BEGIN Collected material
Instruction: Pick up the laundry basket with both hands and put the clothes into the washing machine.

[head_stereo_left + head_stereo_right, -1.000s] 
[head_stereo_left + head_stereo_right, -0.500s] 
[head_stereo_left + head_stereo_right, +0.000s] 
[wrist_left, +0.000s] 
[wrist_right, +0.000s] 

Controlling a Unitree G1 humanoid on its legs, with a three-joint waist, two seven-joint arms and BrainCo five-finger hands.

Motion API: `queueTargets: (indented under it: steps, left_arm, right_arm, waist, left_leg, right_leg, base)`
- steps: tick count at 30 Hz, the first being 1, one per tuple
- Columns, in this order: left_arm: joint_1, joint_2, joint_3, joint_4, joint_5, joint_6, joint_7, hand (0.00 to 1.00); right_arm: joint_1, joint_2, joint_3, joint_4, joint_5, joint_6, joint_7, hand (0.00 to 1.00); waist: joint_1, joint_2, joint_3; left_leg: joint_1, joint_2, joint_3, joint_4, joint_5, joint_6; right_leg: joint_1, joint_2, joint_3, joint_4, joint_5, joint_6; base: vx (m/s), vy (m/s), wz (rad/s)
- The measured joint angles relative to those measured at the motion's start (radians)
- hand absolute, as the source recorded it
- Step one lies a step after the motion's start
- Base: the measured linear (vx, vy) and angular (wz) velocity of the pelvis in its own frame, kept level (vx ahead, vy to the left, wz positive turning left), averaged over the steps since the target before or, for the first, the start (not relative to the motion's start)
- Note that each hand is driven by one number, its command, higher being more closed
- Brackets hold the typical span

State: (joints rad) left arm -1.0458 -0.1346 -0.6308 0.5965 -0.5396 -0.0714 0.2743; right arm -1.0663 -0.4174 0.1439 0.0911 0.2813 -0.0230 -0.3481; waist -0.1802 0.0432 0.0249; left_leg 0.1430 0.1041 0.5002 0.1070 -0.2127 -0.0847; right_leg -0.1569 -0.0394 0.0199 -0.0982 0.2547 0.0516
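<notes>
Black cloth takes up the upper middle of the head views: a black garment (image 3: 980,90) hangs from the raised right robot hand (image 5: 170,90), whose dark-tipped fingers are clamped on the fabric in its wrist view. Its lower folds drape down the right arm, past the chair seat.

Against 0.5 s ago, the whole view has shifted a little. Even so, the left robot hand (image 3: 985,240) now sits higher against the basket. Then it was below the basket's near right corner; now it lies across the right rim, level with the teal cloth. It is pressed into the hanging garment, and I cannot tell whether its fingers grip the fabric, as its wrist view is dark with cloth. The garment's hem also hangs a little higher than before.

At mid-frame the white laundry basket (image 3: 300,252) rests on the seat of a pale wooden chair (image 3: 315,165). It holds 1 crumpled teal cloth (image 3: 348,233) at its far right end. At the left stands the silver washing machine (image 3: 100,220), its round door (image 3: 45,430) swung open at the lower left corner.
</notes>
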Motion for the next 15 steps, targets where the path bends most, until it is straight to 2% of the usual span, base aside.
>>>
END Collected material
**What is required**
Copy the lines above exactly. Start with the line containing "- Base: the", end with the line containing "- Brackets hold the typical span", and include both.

**Task solution**
- Base: the measured linear (vx, vy) and angular (wz) velocity of the pelvis in its own frame, kept level (vx ahead, vy to the left, wz positive turning left), averaged over the steps since the target before or, for the first, the start (not relative to the motion's start)
- Note that each hand is driven by one number, its command, higher being more closed
- Brackets hold the typical span

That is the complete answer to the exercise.